→ **To do**: Leaving nothing out, print each line of the material exactly.
-=-=-
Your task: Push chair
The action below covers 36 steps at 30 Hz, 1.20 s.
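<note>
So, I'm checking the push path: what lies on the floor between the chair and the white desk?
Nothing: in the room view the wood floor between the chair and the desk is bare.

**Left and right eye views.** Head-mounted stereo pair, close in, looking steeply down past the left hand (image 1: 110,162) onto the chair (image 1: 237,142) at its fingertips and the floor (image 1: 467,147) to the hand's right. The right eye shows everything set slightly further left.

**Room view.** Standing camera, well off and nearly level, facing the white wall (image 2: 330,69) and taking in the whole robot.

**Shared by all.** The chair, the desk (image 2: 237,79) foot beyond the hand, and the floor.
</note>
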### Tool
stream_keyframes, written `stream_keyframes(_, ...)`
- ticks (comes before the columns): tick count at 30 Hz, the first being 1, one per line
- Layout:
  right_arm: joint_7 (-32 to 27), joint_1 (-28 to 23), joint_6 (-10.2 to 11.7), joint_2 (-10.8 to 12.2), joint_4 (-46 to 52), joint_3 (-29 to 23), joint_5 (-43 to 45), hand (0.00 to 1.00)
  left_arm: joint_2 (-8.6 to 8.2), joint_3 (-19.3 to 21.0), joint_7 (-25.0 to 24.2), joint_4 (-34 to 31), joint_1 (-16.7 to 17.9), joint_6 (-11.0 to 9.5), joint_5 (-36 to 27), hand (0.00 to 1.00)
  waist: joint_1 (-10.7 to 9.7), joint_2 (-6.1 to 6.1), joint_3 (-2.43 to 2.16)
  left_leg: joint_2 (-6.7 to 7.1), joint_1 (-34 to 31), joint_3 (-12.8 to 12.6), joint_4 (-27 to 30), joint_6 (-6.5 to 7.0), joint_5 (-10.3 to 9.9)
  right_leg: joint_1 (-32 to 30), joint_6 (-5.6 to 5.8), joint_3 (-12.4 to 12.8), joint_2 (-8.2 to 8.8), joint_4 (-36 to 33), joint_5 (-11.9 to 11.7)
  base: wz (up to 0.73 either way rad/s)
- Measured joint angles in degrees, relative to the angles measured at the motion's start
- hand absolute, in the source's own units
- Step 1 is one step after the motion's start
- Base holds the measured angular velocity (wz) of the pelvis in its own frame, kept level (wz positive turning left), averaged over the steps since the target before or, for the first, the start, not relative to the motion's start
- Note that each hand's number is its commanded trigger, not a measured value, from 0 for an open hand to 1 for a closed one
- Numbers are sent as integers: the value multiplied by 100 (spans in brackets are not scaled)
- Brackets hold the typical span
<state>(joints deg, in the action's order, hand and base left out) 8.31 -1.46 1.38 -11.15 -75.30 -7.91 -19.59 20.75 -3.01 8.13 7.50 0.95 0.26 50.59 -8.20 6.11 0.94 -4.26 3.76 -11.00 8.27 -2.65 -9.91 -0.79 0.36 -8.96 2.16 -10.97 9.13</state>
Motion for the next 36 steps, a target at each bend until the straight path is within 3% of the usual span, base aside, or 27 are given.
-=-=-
→ **Worked solution**:
Your task: Push chair
The action below covers 36 steps at 30 Hz, 1.20 s.
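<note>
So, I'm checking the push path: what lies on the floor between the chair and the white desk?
Nothing: in the room view the wood floor between the chair and the desk is bare.

**Left and right eye views.** Head-mounted stereo pair, close in, looking steeply down past the left hand (image 1: 110,162) onto the chair (image 1: 237,142) at its fingertips and the floor (image 1: 467,147) to the hand's right. The right eye shows everything set slightly further left.

**Room view.** Standing camera, well off and nearly level, facing the white wall (image 2: 330,69) and taking in the whole robot.

**Shared by all.** The chair, the desk (image 2: 237,79) foot beyond the hand, and the floor.
</note>
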### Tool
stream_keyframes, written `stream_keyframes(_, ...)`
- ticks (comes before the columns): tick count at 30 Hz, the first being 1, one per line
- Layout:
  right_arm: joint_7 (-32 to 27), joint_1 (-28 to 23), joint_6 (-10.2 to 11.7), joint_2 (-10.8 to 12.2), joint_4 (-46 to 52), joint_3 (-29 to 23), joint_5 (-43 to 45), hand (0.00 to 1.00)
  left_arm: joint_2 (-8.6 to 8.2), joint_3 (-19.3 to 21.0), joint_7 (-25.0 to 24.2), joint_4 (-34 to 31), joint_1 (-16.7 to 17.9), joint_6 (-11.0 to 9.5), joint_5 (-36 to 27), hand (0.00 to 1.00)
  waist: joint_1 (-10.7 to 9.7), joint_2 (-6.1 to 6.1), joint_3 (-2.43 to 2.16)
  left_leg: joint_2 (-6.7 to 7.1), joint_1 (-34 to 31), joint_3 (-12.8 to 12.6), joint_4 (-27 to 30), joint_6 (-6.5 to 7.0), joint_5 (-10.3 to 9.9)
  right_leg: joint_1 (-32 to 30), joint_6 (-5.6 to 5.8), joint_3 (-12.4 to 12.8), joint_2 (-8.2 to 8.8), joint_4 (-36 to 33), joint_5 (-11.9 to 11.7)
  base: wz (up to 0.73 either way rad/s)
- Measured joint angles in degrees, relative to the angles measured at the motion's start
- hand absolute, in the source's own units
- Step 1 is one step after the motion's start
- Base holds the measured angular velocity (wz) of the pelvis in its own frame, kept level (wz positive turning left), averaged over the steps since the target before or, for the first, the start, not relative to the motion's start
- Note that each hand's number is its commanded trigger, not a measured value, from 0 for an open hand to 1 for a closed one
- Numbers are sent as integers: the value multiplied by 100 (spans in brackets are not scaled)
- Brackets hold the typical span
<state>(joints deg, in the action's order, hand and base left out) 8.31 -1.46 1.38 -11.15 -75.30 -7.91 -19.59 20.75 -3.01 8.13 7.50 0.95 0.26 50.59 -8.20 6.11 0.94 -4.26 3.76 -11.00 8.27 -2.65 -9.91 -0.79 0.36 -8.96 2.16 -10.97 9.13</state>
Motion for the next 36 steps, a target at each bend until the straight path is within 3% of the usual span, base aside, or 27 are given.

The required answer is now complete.